I mean, should I train the diffusion model first and after that train diffusion model + segmentation network together ? (2-stage training) Or, I just train diffusion model + segmentation network together (1-stage training)

NilsB98 commented 10 months ago

Hi @HSIU-HUA, the training is done in one step. You can see it in the "Algorithm 1" Pseudocode which is included in the paper.

Where you can see the following:

# Design noise prediction loss
loss_noise = desgin_noise_loss(eps, pred_eps)

#predict flawless approximation via predicted eps
pred_images = sqrt(1 / alpha_cumprod(t)) * img_crpt - sqrt(1 / alpha_cumprod(t) - 1) * pred_eps

# Predict anomaly mask
pred_mask = Segmentation_sub_network(cat((images, pred_images),dim=1)) # [B, 1, H, W]

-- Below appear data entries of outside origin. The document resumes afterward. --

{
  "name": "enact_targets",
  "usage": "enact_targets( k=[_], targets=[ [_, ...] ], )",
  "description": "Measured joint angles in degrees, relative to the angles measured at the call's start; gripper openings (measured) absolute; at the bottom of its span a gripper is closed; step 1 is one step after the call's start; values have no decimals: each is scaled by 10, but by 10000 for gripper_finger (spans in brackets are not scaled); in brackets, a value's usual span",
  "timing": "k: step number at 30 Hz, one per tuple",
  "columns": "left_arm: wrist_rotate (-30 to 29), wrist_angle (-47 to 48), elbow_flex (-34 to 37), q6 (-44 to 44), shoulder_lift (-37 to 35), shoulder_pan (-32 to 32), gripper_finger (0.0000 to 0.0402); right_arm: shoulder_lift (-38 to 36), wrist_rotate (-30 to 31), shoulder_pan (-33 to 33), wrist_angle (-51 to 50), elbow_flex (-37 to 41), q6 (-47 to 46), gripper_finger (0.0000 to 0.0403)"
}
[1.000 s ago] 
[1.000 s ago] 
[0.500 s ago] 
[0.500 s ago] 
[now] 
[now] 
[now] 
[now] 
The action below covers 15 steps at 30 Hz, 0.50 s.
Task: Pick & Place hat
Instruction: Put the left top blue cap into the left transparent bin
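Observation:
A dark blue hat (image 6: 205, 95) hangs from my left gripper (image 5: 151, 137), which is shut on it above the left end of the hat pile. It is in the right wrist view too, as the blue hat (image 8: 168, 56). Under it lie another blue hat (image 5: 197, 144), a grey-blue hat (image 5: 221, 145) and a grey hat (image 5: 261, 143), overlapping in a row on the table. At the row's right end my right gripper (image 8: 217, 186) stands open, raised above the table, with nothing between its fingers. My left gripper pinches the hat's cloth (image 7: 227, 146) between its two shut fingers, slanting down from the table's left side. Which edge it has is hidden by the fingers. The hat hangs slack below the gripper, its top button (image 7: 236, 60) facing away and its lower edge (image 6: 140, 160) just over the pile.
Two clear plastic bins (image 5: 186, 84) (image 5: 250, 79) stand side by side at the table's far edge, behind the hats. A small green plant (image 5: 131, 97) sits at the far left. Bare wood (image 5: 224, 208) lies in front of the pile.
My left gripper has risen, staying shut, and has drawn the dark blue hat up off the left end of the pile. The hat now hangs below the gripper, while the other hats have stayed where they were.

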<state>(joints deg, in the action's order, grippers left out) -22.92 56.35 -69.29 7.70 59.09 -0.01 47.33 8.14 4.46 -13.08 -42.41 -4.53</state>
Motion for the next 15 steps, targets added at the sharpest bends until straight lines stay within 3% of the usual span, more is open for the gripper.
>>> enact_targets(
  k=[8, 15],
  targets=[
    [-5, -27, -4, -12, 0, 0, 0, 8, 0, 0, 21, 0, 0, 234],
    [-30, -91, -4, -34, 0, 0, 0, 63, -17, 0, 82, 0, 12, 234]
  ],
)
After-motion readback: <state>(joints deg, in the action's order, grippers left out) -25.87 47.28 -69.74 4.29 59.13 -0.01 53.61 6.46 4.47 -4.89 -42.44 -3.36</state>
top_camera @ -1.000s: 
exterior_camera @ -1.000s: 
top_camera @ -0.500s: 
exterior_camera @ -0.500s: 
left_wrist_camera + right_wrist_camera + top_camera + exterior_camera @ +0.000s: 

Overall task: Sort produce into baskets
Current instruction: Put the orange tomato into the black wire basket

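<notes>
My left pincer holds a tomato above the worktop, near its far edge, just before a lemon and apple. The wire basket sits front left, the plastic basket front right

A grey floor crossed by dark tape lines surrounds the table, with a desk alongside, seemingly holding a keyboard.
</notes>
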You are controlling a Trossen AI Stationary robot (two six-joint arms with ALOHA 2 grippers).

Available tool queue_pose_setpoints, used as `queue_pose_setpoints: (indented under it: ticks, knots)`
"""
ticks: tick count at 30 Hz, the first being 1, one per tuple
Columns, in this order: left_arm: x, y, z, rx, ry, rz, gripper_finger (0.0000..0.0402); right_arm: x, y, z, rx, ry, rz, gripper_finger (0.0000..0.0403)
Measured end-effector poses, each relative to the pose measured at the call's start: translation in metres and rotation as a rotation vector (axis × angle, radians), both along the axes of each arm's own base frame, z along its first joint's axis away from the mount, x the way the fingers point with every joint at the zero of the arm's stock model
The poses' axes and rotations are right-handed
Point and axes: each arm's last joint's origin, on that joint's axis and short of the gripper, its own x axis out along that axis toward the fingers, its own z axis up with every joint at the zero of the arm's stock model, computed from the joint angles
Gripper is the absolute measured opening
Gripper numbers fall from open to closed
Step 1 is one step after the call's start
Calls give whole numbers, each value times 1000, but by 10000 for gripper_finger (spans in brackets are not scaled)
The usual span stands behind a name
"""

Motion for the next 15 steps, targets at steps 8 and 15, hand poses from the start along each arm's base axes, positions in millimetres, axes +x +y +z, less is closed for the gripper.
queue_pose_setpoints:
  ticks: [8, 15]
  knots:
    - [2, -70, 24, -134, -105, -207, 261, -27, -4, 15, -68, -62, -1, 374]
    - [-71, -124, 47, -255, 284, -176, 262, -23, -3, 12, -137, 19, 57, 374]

# Design segmentation loss
loss_mask = desgin_mask_loss(gt_mask, pred_mask)

# Design total loss
loss = loss_noise + loss_mask

Here we can see that both losses are combined and the final loss will then be used for optimization. I don't see any other specification about first training only the diffusion model, so I dont think they have any separate procedure than this training step.

Best, Nils

HSIU-HUA commented 10 months ago

@NilsB98 , Hi Thank you for your reply. Have you reimplemented this paper successfully?

Sincerely, HSIU-HUA

NilsB98 commented 10 months ago

Not yet, but I'll try it in the coming days. I'll leave you a comment here if I'm successful :)

HSIU-HUA commented 10 months ago

@NilsB98 thank you so much ! I also tried to reimplement this, but I couldn't get the good results as paper described, so please share your reimplemented results no matter whether you're successful or failed(We can share our results with each other). Thank you so much in advance.

HuiZhang0812 commented 10 months ago

Thank you for your patience. DiffusionAD is an end-to-end architecture. We have open-sourced the code.